Winter seed sales were marginally up in East Anglia, with some farmers drilling crops as late as February. But a lot of oilseed rape was ripped up and replaced, leaving spring seed supplies very tight, pushing spring barley seed into the £600s/t by late April.
The season highlighted the need to be careful not to get sucked into buying more inputs, in an attempt to improve crop yields, says Trevor Atkinson, technical director at Sentry. “We had to be realistic about yield expectations, and work backwards from there. It’s very easy to spend money chasing yields that you’re never going to achieve.”
Benchmarking helps identify where unnecessary spend can be reduced. “It’s essential to know production costs. Common areas where costs are particularly high are trace element fertilisers – they may increase yield, but if you’re spending a lot more to achieve that then your margin remains the same.”
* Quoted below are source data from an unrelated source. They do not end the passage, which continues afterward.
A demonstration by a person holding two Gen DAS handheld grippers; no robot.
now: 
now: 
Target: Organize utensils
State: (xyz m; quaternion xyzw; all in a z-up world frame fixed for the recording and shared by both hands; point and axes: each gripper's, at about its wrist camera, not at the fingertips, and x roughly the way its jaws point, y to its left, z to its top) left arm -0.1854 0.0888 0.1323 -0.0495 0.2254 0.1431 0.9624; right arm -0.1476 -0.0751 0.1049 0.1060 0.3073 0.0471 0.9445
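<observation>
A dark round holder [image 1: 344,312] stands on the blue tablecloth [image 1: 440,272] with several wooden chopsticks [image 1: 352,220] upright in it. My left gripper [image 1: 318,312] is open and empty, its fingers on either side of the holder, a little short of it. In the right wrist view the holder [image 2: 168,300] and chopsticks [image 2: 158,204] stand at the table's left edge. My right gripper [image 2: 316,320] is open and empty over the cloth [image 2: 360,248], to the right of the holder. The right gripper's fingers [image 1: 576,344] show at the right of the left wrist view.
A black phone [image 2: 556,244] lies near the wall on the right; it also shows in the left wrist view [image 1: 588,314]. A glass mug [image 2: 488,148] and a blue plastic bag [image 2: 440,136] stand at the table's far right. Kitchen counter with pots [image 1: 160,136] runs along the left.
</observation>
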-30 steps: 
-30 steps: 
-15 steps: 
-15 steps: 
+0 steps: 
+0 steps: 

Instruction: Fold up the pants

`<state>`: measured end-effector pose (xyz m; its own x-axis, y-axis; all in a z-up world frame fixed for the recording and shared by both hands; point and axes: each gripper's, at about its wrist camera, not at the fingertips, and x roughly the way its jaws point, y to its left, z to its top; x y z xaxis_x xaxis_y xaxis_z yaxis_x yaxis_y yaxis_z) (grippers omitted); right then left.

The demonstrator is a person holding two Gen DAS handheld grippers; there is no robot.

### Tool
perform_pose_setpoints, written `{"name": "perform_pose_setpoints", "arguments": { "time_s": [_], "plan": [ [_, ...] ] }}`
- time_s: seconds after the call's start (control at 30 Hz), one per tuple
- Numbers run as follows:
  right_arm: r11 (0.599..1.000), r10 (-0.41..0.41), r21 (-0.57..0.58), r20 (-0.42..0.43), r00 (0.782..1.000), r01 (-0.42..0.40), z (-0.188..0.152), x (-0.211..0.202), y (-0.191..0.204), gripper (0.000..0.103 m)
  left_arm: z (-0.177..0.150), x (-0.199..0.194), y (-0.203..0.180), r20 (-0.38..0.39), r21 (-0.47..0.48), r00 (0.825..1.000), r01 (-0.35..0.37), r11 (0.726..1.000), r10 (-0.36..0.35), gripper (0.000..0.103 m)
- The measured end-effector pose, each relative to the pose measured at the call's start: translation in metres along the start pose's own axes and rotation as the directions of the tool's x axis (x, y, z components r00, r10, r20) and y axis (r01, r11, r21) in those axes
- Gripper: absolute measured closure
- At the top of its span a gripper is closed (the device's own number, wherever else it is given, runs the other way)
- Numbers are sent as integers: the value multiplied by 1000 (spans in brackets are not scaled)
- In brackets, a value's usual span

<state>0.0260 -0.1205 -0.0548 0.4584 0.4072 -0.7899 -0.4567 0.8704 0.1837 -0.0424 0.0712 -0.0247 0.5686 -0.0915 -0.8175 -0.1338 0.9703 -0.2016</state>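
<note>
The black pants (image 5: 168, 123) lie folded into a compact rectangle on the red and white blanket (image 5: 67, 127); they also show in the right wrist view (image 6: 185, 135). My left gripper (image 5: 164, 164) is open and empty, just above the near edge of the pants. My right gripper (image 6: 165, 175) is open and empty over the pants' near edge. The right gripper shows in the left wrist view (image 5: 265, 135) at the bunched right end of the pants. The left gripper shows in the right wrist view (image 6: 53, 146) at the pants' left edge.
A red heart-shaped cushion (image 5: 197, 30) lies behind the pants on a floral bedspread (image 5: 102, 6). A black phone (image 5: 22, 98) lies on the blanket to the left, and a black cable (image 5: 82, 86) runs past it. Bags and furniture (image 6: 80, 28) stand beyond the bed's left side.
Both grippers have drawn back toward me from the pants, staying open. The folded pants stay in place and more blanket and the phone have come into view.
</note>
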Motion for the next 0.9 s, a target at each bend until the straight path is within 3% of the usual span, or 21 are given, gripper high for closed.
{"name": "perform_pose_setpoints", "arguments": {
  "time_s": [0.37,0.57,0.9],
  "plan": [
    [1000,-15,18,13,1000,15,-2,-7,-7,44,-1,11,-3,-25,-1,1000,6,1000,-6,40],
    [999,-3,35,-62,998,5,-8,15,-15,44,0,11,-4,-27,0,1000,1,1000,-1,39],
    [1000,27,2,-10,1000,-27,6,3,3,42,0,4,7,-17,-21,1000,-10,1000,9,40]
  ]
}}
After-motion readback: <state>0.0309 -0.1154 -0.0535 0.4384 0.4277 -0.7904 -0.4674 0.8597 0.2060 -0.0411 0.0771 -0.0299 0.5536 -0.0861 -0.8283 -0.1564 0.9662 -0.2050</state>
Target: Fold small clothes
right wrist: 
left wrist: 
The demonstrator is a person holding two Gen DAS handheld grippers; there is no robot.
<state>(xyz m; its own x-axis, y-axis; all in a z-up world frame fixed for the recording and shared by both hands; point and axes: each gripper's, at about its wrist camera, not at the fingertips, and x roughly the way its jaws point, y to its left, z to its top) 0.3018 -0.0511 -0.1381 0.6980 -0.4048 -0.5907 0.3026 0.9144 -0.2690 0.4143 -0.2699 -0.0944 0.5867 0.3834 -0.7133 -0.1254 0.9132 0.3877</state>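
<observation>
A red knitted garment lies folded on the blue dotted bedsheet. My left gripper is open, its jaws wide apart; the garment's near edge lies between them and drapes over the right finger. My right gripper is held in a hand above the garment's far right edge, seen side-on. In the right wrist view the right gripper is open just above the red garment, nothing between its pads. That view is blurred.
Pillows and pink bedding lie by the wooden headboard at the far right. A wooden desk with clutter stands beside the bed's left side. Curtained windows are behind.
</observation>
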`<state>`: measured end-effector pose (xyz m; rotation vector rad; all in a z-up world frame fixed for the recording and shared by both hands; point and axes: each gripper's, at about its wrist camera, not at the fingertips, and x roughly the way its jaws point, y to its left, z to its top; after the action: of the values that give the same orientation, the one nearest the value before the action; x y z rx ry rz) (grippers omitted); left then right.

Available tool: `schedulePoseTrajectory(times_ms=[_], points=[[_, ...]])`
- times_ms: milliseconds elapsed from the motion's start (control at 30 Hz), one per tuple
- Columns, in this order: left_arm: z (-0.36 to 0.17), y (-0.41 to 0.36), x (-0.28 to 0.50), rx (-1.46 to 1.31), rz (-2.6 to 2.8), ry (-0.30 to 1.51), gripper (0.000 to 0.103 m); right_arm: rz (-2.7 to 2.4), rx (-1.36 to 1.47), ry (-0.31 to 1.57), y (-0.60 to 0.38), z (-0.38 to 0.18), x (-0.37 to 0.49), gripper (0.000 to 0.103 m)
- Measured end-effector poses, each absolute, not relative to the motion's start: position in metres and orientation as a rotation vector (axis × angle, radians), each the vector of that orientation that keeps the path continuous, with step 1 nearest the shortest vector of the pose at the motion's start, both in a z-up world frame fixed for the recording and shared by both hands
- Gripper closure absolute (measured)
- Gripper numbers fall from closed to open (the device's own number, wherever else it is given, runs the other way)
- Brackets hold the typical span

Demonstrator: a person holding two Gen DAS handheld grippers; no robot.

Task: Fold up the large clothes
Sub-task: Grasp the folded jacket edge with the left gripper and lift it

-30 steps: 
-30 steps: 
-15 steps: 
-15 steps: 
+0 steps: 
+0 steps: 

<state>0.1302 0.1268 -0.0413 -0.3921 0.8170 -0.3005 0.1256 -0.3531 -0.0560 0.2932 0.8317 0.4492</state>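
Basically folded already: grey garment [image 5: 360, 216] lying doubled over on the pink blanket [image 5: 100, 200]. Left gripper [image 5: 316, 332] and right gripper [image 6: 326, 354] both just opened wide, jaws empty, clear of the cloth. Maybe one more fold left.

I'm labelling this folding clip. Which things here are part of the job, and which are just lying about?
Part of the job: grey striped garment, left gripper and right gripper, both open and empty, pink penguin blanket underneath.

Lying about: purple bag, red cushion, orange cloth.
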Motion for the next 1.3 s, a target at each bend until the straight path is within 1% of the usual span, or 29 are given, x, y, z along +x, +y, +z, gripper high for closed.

Look at the long term too, Mr Atkinson advises. “Ensure you apply enough phosphate and potash to compensate for what you’re taking off.” Making better use of manure, slurry or sewage sludge can help cut fertiliser costs considerably. “It is the cheapest source of phosphate and potash available.” But it’s important to sample the soil and the manure, so as not to over- or under-estimate the application rate.
Precision farming can cut costs by only applying product where necessary – and can also lower fuel usage. “A lot of tractor management systems have fuel economy and power settings – rather than always operating on full power you can save a lot of fuel by opting for the economy setting,” he adds.
However, with the soil having suffered during the wet autumn, many farmers are likely to see fuel bills rise as they increase fieldwork to reduce compaction problems.
“We’re going to have to do a lot of remedial cultivation – we normally use about 80 litres/ha of diesel, but I expect that to increase to 90-100 litres. A big issue is the cleaner tier-four engines we’re using now. If you buy inferior fuel, that translates into engine problems, so you have to be careful where you buy.”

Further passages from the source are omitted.